All my loving

This is a new German film about three siblings who we first meet rowing in a posh restaurant.

Stefan is an airline pilot, who hasn’t flown for a few months as his hearing’s dodgy. He still wears his uniform to hang around hotel bars and pick up one night stands. For the rest of the time he walks his dog and mooches around his luxury flat which has lots of gadgets but no books or records or anything that might suggest a personality.

One night he is invited up for a threesome but knocked back as the other woman doesn’t fancy him much. Driving around the streets he sees his daughter who now lives with his ex. She says she’s on the way to a party and he orders her to go home. After she tells him to fuck off he loses her. Later on she turns up at his ex’s house and goes to sleep.

Julia goes on holiday in Milan with her husband. It’s a luxurious hotel and they’re the kind of people who can afford to drink water from the minibar. After a stray dog gets hurt in a hit and run accident she adopts it. By chance they meet an irritating old friend of her husband (one of those blokes who always laugh at their own jokes). When he invites them to dinner it turns out that they’re both still grieving the death of their son a few years ago.

Tobi is the most sympathetic of the three, and the only one you could imagine spending any time with. At 39 he’s a permanent student with a bit of a rumpled look. You get the impression that he’s subsidized by his more prosperous wife.

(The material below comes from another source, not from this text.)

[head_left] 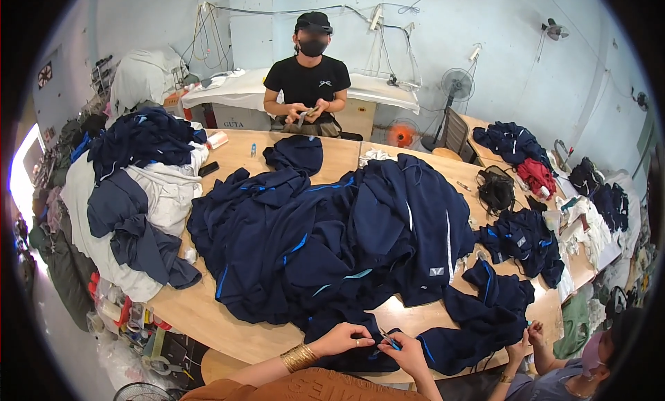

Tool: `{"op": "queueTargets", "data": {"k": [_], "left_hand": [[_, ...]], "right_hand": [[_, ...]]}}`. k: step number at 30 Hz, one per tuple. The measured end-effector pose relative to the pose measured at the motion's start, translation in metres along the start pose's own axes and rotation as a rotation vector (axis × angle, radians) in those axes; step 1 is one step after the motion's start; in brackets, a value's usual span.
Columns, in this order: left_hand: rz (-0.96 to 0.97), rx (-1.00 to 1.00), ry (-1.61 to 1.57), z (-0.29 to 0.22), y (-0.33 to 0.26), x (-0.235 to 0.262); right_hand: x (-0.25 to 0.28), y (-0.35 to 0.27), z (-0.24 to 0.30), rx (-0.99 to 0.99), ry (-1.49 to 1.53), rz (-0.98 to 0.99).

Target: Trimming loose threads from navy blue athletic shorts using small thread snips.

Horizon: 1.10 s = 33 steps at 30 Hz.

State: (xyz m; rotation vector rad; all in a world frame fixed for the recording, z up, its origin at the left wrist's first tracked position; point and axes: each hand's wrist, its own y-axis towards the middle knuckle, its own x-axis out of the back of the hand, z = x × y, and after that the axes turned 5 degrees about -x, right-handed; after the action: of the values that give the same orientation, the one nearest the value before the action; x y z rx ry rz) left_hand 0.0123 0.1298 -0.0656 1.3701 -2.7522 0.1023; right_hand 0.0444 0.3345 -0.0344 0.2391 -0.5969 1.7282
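Nearest, the left hand point(339, 341), above a gold-coloured cuff bracelet, bends its thumb and forefinger toward each other over a navy cloth garment with bright blue trim point(360, 363); whether they pinch anything, I cannot tell. The right hand point(410, 354) is closed around small blue-handled metal snips point(392, 343), whose blades point toward the left hand, over that garment at the near edge of the pale wood-topped bench point(208, 325). At right, a co-worker in a pink mask point(593, 356) has both hands up beside more navy cloth. Beside the bench's left edge, red and white plastic containers point(114, 309) stand crowded together, their contents too small to make out. A broad heap of navy garments with blue and white stripes point(298, 241) fills the bench's middle. Right of it sits a black bag point(496, 190), its inside hidden. Across the bench, another co-worker in a black T-shirt point(308, 82) holds a small object, before a white-covered table point(235, 89). Behind, an orange-centred fan point(401, 133) stands low by the pale blue wall point(506, 47).
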Motion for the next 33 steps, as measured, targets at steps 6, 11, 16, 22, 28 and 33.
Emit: {"op": "queueTargets", "data": {"k": [6,11,16,22,28,33], "left_hand": [[0.004,-0.018,0.025,0.002,0.000,0.003],[0.031,0.003,0.080,-0.003,0.001,0.005],[0.022,-0.050,0.126,-0.002,-0.001,0.003],[0.039,-0.032,0.154,-0.004,-0.001,0.003],[0.038,-0.045,0.185,-0.005,-0.002,0.003],[0.039,-0.040,0.190,-0.003,-0.002,0.002]], "right_hand": [[-0.001,0.006,-0.004,0.014,-0.005,0.018],[-0.001,0.010,-0.006,-0.015,-0.038,0.037],[-0.003,0.010,-0.006,-0.045,-0.063,0.068],[-0.001,0.009,-0.003,-0.043,-0.062,0.081],[-0.003,0.010,-0.004,-0.030,-0.075,0.086],[-0.003,0.011,-0.008,-0.028,-0.046,0.085]]}}
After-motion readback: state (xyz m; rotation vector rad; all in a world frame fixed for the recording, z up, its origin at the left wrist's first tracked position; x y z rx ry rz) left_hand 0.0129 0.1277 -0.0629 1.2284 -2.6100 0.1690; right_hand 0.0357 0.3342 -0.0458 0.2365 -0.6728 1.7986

Of course its Tobi who has to go and check on their ageing parents. Their cantankerous dad has a dodgy leg, but his doctor refuses to have anything more to do with him. As his illness gets worse, Tobi mixes his time between the hospital and a local bar. The result is tragic but hardly surprising.

Three people, each with problems of different severity. But they’re not People Like Us, and you (ok I) struggle to feel any affinity. At the end of the film there’s a coda to show that things aren’t as bad as all that and life does contain hope, but to be honest, that just serves to irritate even more.

I don’t want to belittle the tragedy of familial death, but it all takes place in such soulless opulence that it all comes across as a whingefest of First World problems. I kept expecting something to happen, something to explain why any of this matters. I’m still waiting.